Your answer should be the lines below from the one with "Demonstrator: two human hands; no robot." to the one with "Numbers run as", both included, given again exactly and with nothing added.
:: MATERIAL FOR THIS EXERCISE ::
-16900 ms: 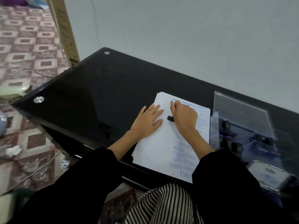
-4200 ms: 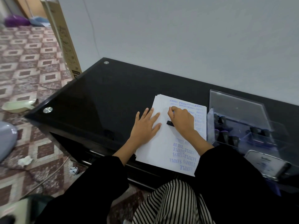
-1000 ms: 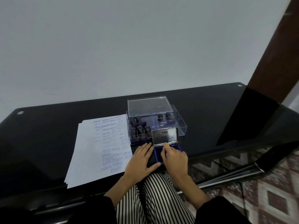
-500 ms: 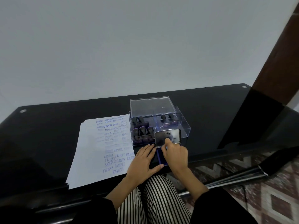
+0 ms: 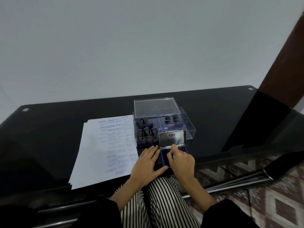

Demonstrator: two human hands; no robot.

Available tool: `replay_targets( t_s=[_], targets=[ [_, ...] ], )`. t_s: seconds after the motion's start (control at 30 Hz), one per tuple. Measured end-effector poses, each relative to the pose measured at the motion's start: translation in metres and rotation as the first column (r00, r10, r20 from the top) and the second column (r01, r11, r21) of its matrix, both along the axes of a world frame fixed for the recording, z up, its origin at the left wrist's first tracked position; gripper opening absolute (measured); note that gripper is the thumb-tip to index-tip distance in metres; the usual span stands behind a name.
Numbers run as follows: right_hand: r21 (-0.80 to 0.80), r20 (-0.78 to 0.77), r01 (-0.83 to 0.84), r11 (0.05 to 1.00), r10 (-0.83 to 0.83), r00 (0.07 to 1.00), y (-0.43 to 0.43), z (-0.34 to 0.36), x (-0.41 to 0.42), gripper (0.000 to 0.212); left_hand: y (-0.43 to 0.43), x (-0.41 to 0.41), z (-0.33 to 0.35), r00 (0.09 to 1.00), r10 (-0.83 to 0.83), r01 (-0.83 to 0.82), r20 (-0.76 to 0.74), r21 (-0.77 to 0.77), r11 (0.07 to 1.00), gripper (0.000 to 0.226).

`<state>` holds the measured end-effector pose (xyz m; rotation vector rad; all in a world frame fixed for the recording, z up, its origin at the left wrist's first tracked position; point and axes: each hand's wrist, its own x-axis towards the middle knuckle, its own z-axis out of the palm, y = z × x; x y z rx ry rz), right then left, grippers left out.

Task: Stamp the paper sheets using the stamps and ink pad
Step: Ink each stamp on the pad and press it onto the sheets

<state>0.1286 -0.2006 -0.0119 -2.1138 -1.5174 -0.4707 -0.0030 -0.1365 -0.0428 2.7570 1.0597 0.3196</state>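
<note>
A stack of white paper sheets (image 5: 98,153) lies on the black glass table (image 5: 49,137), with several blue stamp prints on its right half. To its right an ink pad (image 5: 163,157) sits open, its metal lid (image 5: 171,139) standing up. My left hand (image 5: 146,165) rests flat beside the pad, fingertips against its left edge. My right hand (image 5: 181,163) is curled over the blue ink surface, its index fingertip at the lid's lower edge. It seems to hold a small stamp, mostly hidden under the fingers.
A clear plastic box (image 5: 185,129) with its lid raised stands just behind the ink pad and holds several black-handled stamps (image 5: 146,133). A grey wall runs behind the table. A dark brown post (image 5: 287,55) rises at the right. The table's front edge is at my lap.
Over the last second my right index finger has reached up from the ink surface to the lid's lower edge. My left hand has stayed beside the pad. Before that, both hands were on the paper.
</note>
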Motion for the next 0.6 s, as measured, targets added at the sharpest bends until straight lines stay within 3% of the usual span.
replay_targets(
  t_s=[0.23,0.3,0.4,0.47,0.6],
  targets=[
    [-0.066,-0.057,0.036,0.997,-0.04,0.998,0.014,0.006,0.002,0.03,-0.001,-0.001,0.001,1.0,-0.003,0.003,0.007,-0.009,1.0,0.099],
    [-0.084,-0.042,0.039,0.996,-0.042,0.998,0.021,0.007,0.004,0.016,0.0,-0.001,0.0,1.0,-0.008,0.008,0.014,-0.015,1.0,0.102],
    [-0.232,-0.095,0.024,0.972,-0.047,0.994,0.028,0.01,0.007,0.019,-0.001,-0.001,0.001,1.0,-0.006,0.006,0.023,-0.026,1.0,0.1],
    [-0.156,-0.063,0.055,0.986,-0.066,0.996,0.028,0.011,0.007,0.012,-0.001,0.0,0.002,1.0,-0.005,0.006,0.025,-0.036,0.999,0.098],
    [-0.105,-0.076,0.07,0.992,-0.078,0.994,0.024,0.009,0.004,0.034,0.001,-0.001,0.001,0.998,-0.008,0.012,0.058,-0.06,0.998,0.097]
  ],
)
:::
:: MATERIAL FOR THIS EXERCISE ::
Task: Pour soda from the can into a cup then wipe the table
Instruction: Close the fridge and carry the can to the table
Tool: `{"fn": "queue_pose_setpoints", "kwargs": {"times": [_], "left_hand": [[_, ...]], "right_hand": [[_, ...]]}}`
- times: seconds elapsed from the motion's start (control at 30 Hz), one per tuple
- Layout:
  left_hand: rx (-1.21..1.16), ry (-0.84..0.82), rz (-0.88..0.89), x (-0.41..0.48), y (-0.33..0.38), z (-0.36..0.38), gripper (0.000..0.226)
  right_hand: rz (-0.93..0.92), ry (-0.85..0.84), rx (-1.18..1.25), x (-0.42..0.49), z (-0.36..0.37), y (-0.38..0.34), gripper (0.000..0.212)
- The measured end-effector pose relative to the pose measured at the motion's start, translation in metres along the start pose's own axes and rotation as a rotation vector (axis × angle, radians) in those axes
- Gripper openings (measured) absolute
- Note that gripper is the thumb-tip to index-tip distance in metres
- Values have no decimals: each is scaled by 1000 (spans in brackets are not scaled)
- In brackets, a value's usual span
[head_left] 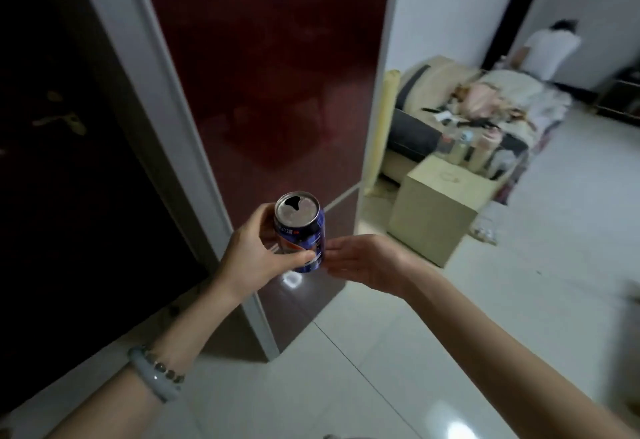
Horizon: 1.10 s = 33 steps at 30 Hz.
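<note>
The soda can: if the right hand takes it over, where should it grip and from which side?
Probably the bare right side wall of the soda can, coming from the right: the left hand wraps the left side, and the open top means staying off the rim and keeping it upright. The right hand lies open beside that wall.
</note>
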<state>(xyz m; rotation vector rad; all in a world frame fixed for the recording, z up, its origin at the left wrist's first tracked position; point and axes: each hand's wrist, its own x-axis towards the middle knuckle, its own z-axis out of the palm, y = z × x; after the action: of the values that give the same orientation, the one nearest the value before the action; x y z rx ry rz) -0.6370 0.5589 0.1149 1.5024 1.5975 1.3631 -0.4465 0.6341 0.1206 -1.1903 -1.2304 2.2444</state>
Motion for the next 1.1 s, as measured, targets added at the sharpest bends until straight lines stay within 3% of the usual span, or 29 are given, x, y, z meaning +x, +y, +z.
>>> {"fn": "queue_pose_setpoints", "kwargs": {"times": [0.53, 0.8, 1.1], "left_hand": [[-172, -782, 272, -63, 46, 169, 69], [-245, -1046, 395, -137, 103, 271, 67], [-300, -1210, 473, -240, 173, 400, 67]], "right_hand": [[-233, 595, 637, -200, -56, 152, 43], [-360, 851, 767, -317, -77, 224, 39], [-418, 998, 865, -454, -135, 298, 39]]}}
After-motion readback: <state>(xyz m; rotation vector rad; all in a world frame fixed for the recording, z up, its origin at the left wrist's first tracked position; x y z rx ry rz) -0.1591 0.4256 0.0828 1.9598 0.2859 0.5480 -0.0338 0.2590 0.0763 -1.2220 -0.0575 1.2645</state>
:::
» **WRITTEN REPLY**:
Demonstrator: two human hands; no robot.

Available tool: `replay_targets( t_s=[_], targets=[ [_, ...] ], )`. t_s: seconds after the motion's start (control at 30 Hz), one per tuple. Measured end-effector poses, each relative to the pose measured at the motion's start: translation in metres and rotation as the first column (r00, r10, r20 from the top) and the second column (r01, r11, r21) of its matrix, both along the axes of a world frame fixed for the recording, z up, its origin at the left wrist's first tracked position; gripper opening absolute (measured); note that gripper is the thumb-tip to index-tip distance in metres; the usual span stands behind a name.
Numbers run as follows: right_hand: r21 (-0.80 to 0.80), r20 (-0.78 to 0.77), r01 (-0.83 to 0.84), r11 (0.05 to 1.00), r10 (-0.83 to 0.83), r00 (0.07 to 1.00), y (-0.43 to 0.43), z (-0.34 to 0.36), x (-0.41 to 0.42), gripper (0.000 to 0.212); left_hand: y (-0.43 to 0.43), x (-0.41 to 0.41), z (-0.33 to 0.35), r00 (0.09 to 1.00), r10 (-0.83 to 0.83), r01 (-0.83 to 0.82), r20 (-0.76 to 0.74), r21 (-0.77 to 0.77), r11 (0.07 to 1.00), gripper (0.000 to 0.226).

The exercise requires no further answer.